# LG GT540 and Linux Gentoo

## dashko

Hi there,

i am using Linux Gentoo and recently bought LG GT540 phone with Android 1.6. I have problem with connecting my Android phone with my computer.

I am using my own compiled kernel with USB support. Here is some output:

# lsusb | grep LG

Bus 001 Device 027: ID 1004:61b4 LG Electronics, Inc.

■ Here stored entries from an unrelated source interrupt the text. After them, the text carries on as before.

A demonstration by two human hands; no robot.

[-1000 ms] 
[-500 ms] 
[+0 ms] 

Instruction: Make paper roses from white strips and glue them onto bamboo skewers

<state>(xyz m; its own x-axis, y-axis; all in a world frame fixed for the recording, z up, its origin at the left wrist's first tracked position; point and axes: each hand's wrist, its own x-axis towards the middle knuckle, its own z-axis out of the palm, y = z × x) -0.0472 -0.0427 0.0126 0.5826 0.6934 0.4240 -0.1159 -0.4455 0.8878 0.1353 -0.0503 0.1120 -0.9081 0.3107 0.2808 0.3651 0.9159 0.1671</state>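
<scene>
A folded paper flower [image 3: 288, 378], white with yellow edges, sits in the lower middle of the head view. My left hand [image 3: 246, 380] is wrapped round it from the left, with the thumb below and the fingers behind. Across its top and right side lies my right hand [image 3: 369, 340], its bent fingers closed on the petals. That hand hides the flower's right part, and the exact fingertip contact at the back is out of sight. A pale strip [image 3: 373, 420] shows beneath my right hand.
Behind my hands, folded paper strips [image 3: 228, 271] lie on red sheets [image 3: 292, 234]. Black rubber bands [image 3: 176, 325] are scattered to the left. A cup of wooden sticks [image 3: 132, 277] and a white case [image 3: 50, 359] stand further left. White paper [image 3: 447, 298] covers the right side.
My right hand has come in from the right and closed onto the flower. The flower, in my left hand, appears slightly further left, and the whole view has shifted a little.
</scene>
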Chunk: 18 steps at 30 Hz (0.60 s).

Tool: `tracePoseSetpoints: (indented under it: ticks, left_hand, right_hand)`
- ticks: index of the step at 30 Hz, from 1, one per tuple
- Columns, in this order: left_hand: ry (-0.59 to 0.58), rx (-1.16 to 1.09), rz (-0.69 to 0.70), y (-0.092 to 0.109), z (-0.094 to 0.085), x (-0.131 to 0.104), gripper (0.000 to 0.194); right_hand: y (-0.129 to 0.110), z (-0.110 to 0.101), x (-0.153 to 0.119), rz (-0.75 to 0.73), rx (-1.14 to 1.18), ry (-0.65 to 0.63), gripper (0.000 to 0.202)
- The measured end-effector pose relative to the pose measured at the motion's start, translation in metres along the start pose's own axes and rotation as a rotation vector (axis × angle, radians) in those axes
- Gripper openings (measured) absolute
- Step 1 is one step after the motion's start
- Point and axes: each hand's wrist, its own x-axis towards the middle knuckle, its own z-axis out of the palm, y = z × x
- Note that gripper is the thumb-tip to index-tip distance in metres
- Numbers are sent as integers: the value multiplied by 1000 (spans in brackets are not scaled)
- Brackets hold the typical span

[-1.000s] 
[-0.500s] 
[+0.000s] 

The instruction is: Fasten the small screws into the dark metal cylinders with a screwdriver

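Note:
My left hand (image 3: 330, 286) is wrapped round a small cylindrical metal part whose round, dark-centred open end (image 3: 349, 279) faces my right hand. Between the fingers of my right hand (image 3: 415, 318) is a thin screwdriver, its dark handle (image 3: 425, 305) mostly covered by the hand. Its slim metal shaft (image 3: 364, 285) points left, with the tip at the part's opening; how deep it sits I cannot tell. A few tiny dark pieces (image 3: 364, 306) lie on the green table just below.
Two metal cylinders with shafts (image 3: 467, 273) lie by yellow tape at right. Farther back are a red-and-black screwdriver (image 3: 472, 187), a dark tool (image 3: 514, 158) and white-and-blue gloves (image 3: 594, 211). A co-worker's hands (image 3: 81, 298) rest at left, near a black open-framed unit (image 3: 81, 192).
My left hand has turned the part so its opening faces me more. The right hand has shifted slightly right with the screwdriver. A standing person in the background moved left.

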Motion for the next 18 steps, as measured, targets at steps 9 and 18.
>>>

# cat /etc/udev/rules.d/51-android.rules

SUBSYSTEM=="usb", ATTRS{idVendor}=="1004", ATTRS{idProduct}=="61b4", MODE="0666"

# dmesg | tail -30

[128160.993351] hub 1-0:1.0: debounce: port 4: total 100ms stable 100ms status 0x501

[128161.045280] ehci_hcd 0000:00:1a.7: port 4 high speed

[128161.045287] ehci_hcd 0000:00:1a.7: GetStatus port 4 status 001005 POWER sig=se0 PE CONNECT

[128161.096054] usb 1-4: new high speed USB device using ehci_hcd and address 27

[128161.147281] ehci_hcd 0000:00:1a.7: port 4 high speed

[128161.147288] ehci_hcd 0000:00:1a.7: GetStatus port 4 status 001005 POWER sig=se0 PE CONNECT

[128161.211562] usb 1-4: default language 0x0409

[128161.212248] usb 1-4: udev 27, busnum 1, minor = 26

[128161.212252] usb 1-4: New USB device found, idVendor=1004, idProduct=61b4

[128161.212257] usb 1-4: New USB device strings: Mfr=2, Product=1, SerialNumber=0

[128161.212260] usb 1-4: Product: LG Mobile USB Modem

[128161.212263] usb 1-4: Manufacturer: LG Electronics Inc.

[128161.212345] usb 1-4: uevent

[128161.212368] usb 1-4: usb_probe_device

[128161.212371] usb 1-4: configuration #1 chosen from 1 choice

[128161.213428] usb 1-4: adding 1-4:1.0 (config #1, interface 0)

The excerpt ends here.